■ Assignment ■
Leave the pictures out. Return all other data exactly.

■ Dataset section ■
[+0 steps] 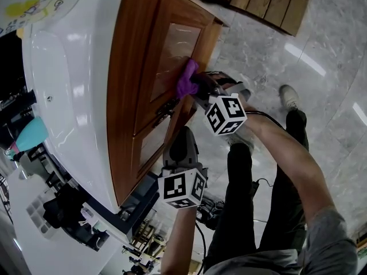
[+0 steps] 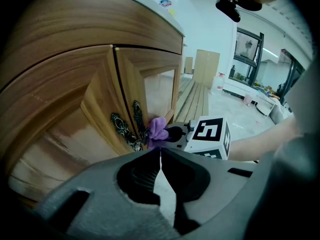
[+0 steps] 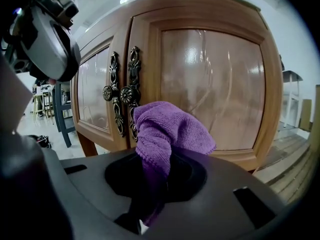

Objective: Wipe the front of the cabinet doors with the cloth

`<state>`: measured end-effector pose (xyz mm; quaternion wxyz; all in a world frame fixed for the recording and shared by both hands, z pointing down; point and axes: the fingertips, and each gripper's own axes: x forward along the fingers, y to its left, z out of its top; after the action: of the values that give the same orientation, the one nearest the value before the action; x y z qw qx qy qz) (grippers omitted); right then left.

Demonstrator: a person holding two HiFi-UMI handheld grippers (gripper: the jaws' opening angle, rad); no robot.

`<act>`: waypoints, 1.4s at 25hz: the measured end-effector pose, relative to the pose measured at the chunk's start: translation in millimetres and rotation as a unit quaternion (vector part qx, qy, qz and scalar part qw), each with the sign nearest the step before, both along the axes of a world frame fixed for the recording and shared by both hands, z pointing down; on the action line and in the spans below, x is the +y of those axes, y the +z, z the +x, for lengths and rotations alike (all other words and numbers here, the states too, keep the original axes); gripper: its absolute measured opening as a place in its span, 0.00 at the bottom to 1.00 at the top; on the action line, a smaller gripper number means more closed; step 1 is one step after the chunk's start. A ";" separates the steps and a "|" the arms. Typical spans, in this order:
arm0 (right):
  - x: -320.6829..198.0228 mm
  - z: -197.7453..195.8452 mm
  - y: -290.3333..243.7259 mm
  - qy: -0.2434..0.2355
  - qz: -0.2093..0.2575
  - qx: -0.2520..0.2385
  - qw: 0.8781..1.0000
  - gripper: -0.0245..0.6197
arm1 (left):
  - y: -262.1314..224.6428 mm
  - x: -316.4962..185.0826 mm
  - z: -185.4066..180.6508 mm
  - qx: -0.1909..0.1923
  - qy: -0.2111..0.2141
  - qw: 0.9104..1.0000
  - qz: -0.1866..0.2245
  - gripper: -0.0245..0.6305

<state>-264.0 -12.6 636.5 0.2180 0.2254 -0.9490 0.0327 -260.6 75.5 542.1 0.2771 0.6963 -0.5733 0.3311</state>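
Mid-wipe, by the look of it, on the front of the wooden cabinet [image 1: 129,96]. Working the glossy door [image 3: 212,79] right of the cabinet's centre seam, going by the right gripper view. No telling how much of that front is done, and nothing at all on the other door [image 3: 95,94].

Next, most likely: dragging across the panel with steady pressure, taking in the frame, then crossing the cabinet's seam to the second door.

Clamping the purple cloth [image 1: 187,78] in the right tongs [image 1: 196,86], up at the cabinet's front, shut down tight with only fabric in between. Holding the left tongs [image 1: 183,133] back off the cabinet's front on the other door's side, tips closed together, gripping nothing, touching nothing.

Pushing a bunched wad of that cloth out past the jaw tips and laying it low on the cabinet's right-hand panel. Seemingly in contact, though hard to swear to it.

Worth minding the ornate dark handles [image 3: 122,96] at the cabinet's centre seam, just beside the cloth: easy to snag a fold there.
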 end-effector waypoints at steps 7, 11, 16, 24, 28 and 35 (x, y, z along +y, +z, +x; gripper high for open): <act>-3.4 3.7 1.5 -0.015 0.005 -0.001 1.000 0.15 | 1.8 -9.2 7.2 -0.002 -0.007 1.000 -0.001 0.06; -9.5 8.8 3.1 -0.020 0.005 -0.001 1.000 0.15 | 4.0 -15.2 13.0 -0.003 -0.010 1.000 -0.004 0.06; -21.3 20.1 3.8 -0.018 0.004 -0.002 1.000 0.15 | 4.8 -24.2 22.0 -0.005 -0.013 1.000 -0.004 0.06; -45.1 40.6 3.0 -0.015 0.004 0.002 1.000 0.15 | 5.0 -40.1 38.8 -0.001 -0.016 1.000 -0.005 0.06; -54.4 49.3 1.4 -0.017 0.009 0.004 1.000 0.15 | 5.2 -45.5 45.7 -0.002 -0.017 1.000 -0.006 0.06; -68.1 61.9 1.4 -0.022 0.013 0.006 1.000 0.15 | 7.0 -55.7 56.2 0.001 -0.027 1.000 -0.005 0.06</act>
<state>-202.0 -80.7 637.9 0.2217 0.2071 -0.9528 0.0144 -204.4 19.8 549.1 0.2905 0.6795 -0.5897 0.3258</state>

■ Solved exercise ■
[+0 steps] 
[+0 steps] 
[+0 steps] 

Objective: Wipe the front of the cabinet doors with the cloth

`<state>`: measured end-effector pose (xyz mm; quaternion wxyz; all in a world frame fixed for the recording and shared by both hands, z pointing down; point and axes: the fingertips, and each gripper's own axes: x forward along the fingers, y to its left, z out of its top; after the action: of the values that give the same orientation, the one nearest the value before the action; x y z qw qx qy qz) (grippers omitted); right then left.

Demonstrator: a person holding two HiFi-UMI handheld grippers (gripper: the jaws' opening angle, rad); no robot.

`<act>`: waypoints, 1.4s at 25hz: the measured end-effector pose, relative to the pose measured at the chunk's start: translation in millimetres and rotation as a unit quaternion (vector part qx, qy, qz and scalar part qw), each with the sign nearest the step before, both along the axes of a world frame fixed for the recording and shared by both hands, z pointing down; on the action line and in the spans below, x is the +y of those axes, y the +z, z the +x, for lengths and rotations alike (all other words and numbers here, the states too, keep the original axes); gripper: its absolute measured opening as a place in its span, 0.00 at the bottom to 1.00 at the top; on the action line, a smaller gripper number means more closed; step 1 is one step after the chunk's start. A ";" separates the steps and a "|" the arms. Typical spans, in this order:
arm0 (right):
  - x: -320.6829..198.0228 mm
  - z: -197.7453..195.8452 mm
  - y: -290.3333..243.7259 mm
  - qy: -0.2434..0.2355
  - qz: -0.2093..0.2575
  - qx: -0.2520..0.2385
  - qw: 0.8781..1.0000
  - gripper: -0.0245..0.6197
arm1 (left):
  - y: -262.1314..224.6428 mm
  - x: -316.4962..185.0826 mm
  - z: -185.4066..180.6508 mm
  - qx: -0.1909..0.1923
  - qy: -0.2111..0.2141
  - qw: 0.9104..1.0000
  - qz: -0.1866..0.2245
  - gripper: -0.0245..0.6305

<state>-264.0 -12.6 636.5 0.2180 0.2254 -0.9490 0.0327 -260.6 75.5 542.1 0.2771 0.6963 -0.5733 0.3311</state>
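Mid-wipe, by the look of it, on the front of the wooden cabinet [image 1: 129,96]. Working the glossy door [image 3: 212,79] right of the cabinet's centre seam, going by the right gripper view. No telling how much of that front is done, and nothing at all on the other door [image 3: 95,94].

Next, most likely: dragging across the panel with steady pressure, taking in the frame, then crossing the cabinet's seam to the second door.

Clamping the purple cloth [image 1: 187,78] in the right tongs [image 1: 196,86], up at the cabinet's front, shut down tight with only fabric in between. Holding the left tongs [image 1: 183,133] back off the cabinet's front on the other door's side, tips closed together, gripping nothing, touching nothing.

Pushing a bunched wad of that cloth out past the jaw tips and laying it low on the cabinet's right-hand panel. Seemingly in contact, though hard to swear to it.

Worth minding the ornate dark handles [image 3: 122,96] at the cabinet's centre seam, just beside the cloth: easy to snag a fold there.
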 end-effector waypoints at steps 7, 11, 16, 24, 28 and 35 (x, y, z along +y, +z, +x; gripper high for open): <act>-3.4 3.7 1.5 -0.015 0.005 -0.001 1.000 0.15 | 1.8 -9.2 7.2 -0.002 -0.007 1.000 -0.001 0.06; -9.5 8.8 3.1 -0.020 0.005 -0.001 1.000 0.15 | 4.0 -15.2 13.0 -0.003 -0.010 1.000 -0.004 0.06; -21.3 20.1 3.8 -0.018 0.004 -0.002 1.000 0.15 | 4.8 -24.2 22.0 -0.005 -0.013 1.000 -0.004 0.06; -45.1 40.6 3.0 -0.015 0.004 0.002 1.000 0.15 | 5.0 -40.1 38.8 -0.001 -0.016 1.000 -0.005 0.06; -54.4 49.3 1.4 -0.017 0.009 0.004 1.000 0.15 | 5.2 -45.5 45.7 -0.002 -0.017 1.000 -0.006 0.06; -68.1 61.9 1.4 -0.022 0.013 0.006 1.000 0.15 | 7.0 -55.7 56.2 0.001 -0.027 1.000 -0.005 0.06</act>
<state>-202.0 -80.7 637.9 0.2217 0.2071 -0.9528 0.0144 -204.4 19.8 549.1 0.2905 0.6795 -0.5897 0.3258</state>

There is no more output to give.